___ Data

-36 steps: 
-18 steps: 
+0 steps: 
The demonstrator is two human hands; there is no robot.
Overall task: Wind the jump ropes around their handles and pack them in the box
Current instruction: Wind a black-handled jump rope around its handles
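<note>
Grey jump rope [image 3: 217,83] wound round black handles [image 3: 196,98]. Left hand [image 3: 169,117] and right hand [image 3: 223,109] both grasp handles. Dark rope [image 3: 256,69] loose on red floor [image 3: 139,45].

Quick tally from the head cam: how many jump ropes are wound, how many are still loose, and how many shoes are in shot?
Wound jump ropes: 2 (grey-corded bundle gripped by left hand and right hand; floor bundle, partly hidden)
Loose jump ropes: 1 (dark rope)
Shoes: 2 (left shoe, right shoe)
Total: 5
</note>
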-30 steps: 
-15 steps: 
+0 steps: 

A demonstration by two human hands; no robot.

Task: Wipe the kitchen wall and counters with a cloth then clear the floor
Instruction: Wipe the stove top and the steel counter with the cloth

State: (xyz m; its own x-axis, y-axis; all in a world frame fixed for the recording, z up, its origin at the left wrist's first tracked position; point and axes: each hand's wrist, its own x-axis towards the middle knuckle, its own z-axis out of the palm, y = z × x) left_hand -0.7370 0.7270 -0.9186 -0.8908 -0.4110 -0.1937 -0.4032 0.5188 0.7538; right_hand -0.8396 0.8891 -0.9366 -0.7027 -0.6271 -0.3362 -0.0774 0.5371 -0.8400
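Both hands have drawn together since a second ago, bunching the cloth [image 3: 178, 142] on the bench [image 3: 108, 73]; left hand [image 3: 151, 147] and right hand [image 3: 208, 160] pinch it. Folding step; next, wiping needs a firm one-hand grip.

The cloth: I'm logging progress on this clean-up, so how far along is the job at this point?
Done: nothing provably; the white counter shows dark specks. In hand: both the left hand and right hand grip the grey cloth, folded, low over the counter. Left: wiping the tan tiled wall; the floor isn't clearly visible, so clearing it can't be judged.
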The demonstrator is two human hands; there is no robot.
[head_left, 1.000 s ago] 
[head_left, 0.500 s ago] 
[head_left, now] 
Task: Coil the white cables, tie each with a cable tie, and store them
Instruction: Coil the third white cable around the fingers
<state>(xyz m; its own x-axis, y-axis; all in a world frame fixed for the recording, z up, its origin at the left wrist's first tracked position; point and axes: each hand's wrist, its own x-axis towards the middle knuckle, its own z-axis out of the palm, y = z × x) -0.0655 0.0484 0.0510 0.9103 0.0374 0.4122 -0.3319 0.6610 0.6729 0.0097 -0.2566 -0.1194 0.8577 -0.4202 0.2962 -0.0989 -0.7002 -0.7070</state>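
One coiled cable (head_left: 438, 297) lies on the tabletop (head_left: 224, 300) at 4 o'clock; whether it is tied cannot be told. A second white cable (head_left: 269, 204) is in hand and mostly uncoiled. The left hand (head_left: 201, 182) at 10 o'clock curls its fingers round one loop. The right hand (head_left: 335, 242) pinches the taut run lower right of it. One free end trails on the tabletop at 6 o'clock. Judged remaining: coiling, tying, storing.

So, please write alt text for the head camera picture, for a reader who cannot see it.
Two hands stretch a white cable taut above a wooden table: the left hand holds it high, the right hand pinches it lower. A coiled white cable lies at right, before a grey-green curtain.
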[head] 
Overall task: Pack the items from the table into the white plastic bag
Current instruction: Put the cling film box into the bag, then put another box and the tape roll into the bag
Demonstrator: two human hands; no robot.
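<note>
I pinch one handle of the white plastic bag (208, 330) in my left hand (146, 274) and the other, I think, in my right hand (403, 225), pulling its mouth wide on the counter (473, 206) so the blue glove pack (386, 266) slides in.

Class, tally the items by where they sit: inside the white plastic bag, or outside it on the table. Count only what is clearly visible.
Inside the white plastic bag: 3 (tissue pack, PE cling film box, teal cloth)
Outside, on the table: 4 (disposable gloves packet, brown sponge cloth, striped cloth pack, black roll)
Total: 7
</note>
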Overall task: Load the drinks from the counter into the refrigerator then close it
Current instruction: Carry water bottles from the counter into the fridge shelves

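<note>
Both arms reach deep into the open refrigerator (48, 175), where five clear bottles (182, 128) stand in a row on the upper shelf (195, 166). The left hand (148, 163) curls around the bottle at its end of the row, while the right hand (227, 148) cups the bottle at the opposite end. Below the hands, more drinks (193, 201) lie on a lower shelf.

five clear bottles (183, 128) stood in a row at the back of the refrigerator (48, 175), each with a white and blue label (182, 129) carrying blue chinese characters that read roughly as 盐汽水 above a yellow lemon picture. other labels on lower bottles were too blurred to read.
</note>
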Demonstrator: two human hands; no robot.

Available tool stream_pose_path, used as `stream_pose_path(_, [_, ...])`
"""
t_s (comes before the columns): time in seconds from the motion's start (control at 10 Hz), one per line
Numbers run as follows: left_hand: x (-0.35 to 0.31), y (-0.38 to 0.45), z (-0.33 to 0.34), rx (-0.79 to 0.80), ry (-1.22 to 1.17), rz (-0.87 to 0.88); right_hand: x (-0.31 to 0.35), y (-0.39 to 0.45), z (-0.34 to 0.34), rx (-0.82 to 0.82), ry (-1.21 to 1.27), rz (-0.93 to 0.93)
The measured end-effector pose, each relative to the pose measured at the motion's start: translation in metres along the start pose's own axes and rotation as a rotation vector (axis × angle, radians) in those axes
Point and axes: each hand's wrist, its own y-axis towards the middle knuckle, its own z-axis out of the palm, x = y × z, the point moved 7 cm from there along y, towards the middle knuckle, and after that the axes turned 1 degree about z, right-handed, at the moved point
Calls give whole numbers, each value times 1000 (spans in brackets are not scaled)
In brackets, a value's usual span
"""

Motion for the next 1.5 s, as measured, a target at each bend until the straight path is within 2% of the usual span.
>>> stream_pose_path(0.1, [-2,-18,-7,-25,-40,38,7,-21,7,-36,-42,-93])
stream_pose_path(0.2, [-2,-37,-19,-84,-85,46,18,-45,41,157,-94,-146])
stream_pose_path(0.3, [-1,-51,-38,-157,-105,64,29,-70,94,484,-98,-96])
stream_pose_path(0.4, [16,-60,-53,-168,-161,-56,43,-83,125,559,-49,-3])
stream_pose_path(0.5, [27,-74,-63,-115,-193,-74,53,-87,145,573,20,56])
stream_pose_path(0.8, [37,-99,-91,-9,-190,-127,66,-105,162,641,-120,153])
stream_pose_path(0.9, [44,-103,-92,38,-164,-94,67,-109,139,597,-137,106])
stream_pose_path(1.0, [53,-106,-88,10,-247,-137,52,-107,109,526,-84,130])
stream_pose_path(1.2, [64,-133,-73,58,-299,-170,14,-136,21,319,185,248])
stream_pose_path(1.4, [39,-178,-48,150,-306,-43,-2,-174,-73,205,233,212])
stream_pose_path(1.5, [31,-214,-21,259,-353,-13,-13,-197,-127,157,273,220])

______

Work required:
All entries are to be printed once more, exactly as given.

Output:
-36 steps: 
-18 steps: 
+0 steps: 
The demonstrator is two human hands; there is no robot.
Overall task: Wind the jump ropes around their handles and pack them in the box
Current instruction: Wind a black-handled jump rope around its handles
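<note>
Grey jump rope [image 3: 217,83] wound round black handles [image 3: 196,98]. Left hand [image 3: 169,117] and right hand [image 3: 223,109] both grasp handles. Dark rope [image 3: 256,69] loose on red floor [image 3: 139,45].

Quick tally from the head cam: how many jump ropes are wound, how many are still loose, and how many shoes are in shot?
Wound jump ropes: 2 (grey-corded bundle gripped by left hand and right hand; floor bundle, partly hidden)
Loose jump ropes: 1 (dark rope)
Shoes: 2 (left shoe, right shoe)
Total: 5
</note>
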-30 steps: 
-15 steps: 
+0 steps: 

A demonstration by two human hands; no robot.

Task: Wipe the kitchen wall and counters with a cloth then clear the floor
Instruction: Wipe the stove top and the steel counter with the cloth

State: (xyz m; its own x-axis, y-axis; all in a world frame fixed for the recording, z up, its origin at the left wrist's first tracked position; point and axes: each hand's wrist, its own x-axis towards the middle knuckle, its own z-axis out of the palm, y = z × x) left_hand -0.7370 0.7270 -0.9186 -0.8908 -0.4110 -0.1937 -0.4032 0.5188 0.7538; right_hand -0.8396 0.8891 -0.9366 -0.7027 -0.6271 -0.3362 -0.0774 0.5371 -0.8400
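Both hands have drawn together since a second ago, bunching the cloth [image 3: 178, 142] on the bench [image 3: 108, 73]; left hand [image 3: 151, 147] and right hand [image 3: 208, 160] pinch it. Folding step; next, wiping needs a firm one-hand grip.

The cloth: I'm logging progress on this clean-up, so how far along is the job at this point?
Done: nothing provably; the white counter shows dark specks. In hand: both the left hand and right hand grip the grey cloth, folded, low over the counter. Left: wiping the tan tiled wall; the floor isn't clearly visible, so clearing it can't be judged.
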The demonstrator is two human hands; there is no robot.
[head_left, 1.000 s ago] 
[head_left, 0.500 s ago] 
[head_left, now] 
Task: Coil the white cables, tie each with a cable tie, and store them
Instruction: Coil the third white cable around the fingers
<state>(xyz m; its own x-axis, y-axis; all in a world frame fixed for the recording, z up, its origin at the left wrist's first tracked position; point and axes: each hand's wrist, its own x-axis towards the middle knuckle, its own z-axis out of the palm, y = z × x) -0.0655 0.0484 0.0510 0.9103 0.0374 0.4122 -0.3319 0.6610 0.6729 0.0097 -0.2566 -0.1194 0.8577 -0.4202 0.2962 -0.0989 -0.7002 -0.7070</state>
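One coiled cable (head_left: 438, 297) lies on the tabletop (head_left: 224, 300) at 4 o'clock; whether it is tied cannot be told. A second white cable (head_left: 269, 204) is in hand and mostly uncoiled. The left hand (head_left: 201, 182) at 10 o'clock curls its fingers round one loop. The right hand (head_left: 335, 242) pinches the taut run lower right of it. One free end trails on the tabletop at 6 o'clock. Judged remaining: coiling, tying, storing.

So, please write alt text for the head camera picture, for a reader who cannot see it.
Two hands stretch a white cable taut above a wooden table: the left hand holds it high, the right hand pinches it lower. A coiled white cable lies at right, before a grey-green curtain.
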[head] 
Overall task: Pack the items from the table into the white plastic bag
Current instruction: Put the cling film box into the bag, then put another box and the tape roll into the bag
Demonstrator: two human hands; no robot.
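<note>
I pinch one handle of the white plastic bag (208, 330) in my left hand (146, 274) and the other, I think, in my right hand (403, 225), pulling its mouth wide on the counter (473, 206) so the blue glove pack (386, 266) slides in.

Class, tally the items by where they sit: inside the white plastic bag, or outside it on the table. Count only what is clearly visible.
Inside the white plastic bag: 3 (tissue pack, PE cling film box, teal cloth)
Outside, on the table: 4 (disposable gloves packet, brown sponge cloth, striped cloth pack, black roll)
Total: 7
</note>
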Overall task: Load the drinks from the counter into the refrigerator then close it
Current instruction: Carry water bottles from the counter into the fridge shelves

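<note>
Both arms reach deep into the open refrigerator (48, 175), where five clear bottles (182, 128) stand in a row on the upper shelf (195, 166). The left hand (148, 163) curls around the bottle at its end of the row, while the right hand (227, 148) cups the bottle at the opposite end. Below the hands, more drinks (193, 201) lie on a lower shelf.

five clear bottles (183, 128) stood in a row at the back of the refrigerator (48, 175), each with a white and blue label (182, 129) carrying blue chinese characters that read roughly as 盐汽水 above a yellow lemon picture. other labels on lower bottles were too blurred to read.
</note>
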Demonstrator: two human hands; no robot.

Available tool stream_pose_path, used as `stream_pose_path(_, [_, ...])`
"""
t_s (comes before the columns): time in seconds from the motion's start (control at 10 Hz), one per line
Numbers run as follows: left_hand: x (-0.35 to 0.31), y (-0.38 to 0.45), z (-0.33 to 0.34), rx (-0.79 to 0.80), ry (-1.22 to 1.17), rz (-0.87 to 0.88); right_hand: x (-0.31 to 0.35), y (-0.39 to 0.45), z (-0.34 to 0.34), rx (-0.82 to 0.82), ry (-1.21 to 1.27), rz (-0.93 to 0.93)
The measured end-effector pose, each relative to the pose measured at the motion's start: translation in metres along the start pose's own axes and rotation as a rotation vector (axis × angle, radians) in those axes
Point and axes: each hand's wrist, its own y-axis towards the middle knuckle, its own z-axis out of the palm, x = y × z, the point moved 7 cm from there along y, towards the middle knuckle, and after that the axes turned 1 degree about z, right-handed, at the moved point
Calls give whole numbers, each value times 1000 (spans in brackets are not scaled)
In brackets, a value's usual span
"""

Motion for the next 1.5 s, as measured, a target at each bend until the straight path is within 2% of the usual span.
>>> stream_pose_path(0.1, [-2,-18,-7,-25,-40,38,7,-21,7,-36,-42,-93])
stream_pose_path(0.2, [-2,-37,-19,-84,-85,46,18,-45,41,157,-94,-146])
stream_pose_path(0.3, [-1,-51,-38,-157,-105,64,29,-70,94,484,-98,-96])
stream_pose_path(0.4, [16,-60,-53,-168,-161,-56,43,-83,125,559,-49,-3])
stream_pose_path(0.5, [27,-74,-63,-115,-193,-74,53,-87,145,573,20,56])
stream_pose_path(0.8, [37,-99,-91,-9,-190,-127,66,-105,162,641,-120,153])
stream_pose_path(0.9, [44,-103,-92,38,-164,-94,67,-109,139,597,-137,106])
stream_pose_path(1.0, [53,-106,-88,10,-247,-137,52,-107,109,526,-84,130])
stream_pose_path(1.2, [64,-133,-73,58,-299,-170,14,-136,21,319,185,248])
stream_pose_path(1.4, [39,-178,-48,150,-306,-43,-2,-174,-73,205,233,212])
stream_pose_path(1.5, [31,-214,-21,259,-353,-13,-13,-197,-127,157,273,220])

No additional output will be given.